The provision for transparency and supply chains in the Modern Slavery Act will apply to companies with a turnover of more than £36m. It is part of a law intended to encourage businesses in Britain to root out forced labour or human trafficking from their supply chains.
These companies will have to publish statements on their websites verifying whether they have conducted due diligence to ensure their suppliers are not using forced labour.
The Home Office will publish guidance on Thursday detailing what businesses must tell consumers about their supply chains, it said.
While the act does not include financial or criminal penalties for companies if instances of slavery are uncovered, “companies risk hostile media attention and the potential for high street boycotts” said Paul Henty, a partner at law firm Charles Russell Speechlys.
“It would not surprise me to see large businesses switching suppliers if there is even a suspicion that they are tainted by modern slavery, trafficking or forced labour practices,” Mr Henty said. “This is a national law with a truly global impact.”

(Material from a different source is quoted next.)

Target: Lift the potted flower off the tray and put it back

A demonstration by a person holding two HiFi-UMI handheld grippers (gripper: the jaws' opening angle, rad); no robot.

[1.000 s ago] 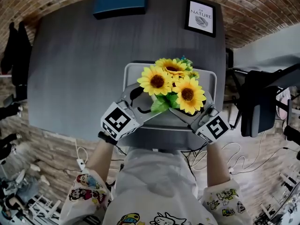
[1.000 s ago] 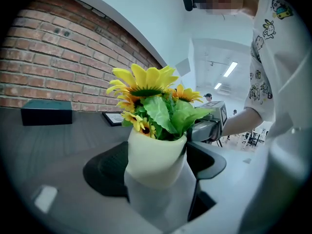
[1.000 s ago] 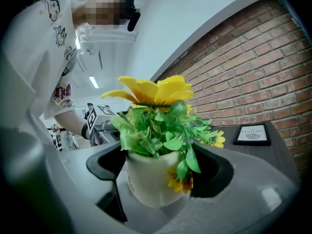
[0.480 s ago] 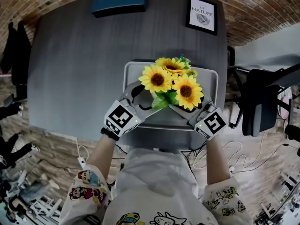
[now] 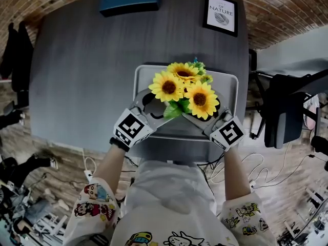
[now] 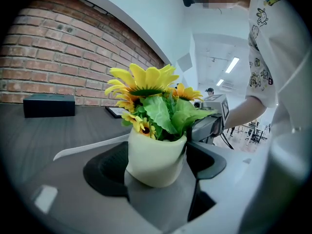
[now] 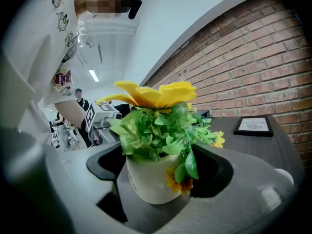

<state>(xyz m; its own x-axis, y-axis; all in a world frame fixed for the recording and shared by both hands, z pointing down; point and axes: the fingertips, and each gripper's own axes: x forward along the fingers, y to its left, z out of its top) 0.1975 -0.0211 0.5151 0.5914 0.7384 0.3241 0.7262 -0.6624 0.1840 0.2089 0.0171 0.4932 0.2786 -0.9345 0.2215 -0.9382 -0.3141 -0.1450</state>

Senior executives must sign off on the statements, which has “brought this issue into the boardroom” by triggering directors’ duties, said Peter Talibart, a partner at Seyfarth Shaw. That creates exposure to litigation if the statement is misleading and a corporate scandal involving slavery does occur that damages the share price. “It is no longer possible to separate ethics from value in the sophisticated, informed markets of today,” he added.
The law is in some ways modelled on a requirement in California’s Transparency in Supply Chains Act, which is one of the only other rules in the world that forces businesses to give information to consumers about what they have done to eradicate trafficking from their operations.
Some legal experts say the British law does not go far enough in punishing companies that overlook possible instances of slavery, but still welcome the law for calling attention to the issue.
Neil Carberry, employment director at the CBI, said the group supported the law but “would have liked a higher threshold to ensure businesses required to report have the capacity to do so.”
He added it would “look forward to working closely with the government so that reporting requirements for the growing medium-sized firms who will be affected are proportionate and free from duplication or unnecessary bureaucracy”.
Robert Amaee, a partner at law firm Covington & Burling, said businesses would have to start taking steps immediately to ensure they were compliant.
“Many have started to examine and document the steps that may already be taking place within the business to combat human trafficking and slavery, for example, as part of the business’s screening procedures for new employees, its due diligence procedures for the engagement of third parties, its wider risk assessments, its training of employees and high-risk third parties, or its policies and codes of conduct,” he said.